These policies pay out benefits in the event of a disability claim if they meet the definition of disablement.
There are two broad definitions of disability used in the industry:
- Own occupation – which means the claimant is unable to perform their current profession or trade.
- Own or similar occupation – which means the claimant is unable
to perform their current profession or trade or a reasonable alternative
based on their experience and qualifications.

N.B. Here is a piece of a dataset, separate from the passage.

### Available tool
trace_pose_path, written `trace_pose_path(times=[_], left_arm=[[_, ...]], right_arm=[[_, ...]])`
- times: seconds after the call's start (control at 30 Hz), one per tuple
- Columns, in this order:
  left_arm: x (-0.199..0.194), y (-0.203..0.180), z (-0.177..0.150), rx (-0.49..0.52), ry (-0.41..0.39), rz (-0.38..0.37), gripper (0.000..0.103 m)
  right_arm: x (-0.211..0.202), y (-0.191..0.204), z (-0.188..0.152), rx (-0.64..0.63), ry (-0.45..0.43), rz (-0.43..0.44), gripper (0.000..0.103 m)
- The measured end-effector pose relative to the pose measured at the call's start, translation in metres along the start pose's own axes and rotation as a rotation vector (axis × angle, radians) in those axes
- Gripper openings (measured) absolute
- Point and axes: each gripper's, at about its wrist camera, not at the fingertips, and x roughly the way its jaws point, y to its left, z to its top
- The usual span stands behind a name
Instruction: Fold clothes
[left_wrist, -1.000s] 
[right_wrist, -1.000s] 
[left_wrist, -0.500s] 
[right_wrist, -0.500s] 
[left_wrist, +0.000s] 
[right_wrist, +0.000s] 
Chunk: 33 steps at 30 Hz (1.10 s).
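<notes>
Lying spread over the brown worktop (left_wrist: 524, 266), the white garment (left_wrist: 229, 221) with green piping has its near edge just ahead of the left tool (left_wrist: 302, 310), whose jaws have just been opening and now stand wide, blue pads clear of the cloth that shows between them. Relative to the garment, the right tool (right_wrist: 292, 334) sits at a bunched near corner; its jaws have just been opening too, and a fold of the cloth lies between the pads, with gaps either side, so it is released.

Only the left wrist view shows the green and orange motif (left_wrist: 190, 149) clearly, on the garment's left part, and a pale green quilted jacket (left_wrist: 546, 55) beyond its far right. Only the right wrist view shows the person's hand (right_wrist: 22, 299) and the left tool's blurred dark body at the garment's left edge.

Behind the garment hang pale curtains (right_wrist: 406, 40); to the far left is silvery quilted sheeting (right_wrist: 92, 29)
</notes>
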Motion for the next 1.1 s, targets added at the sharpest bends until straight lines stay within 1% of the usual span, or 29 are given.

There are two types of disability policies available namely:
- Lump sum disability –
these policies are also called capital disability policies and only pay
the benefit out on total and permanent disability and are often seen as
an accelerator of the death benefit. These policies can be contracted
on an approved or unapproved basis. Where the approved lump sum
disability policy is linked to an approved fund the benefit is paid out
to the fund and the fund in turn would pay out the benefits to the
member in terms of the rules of the fund, this could be in the form of a
lump sum or an income. There are often exclusions for self-inflicted
injuries and hazardous pursuits.
- Income disability – these policies are commonly referred to as
permanent health insurance (PHI) and attempt to compensate the claimant
for loss of earnings as a result of disablement. The disablement needs
not be permanent and the policy provides the income to be paid for as
long as the claim lasts but only up to normal retirement date. The
claimant will have to provide the fund or employer with annual proof of
continued disability.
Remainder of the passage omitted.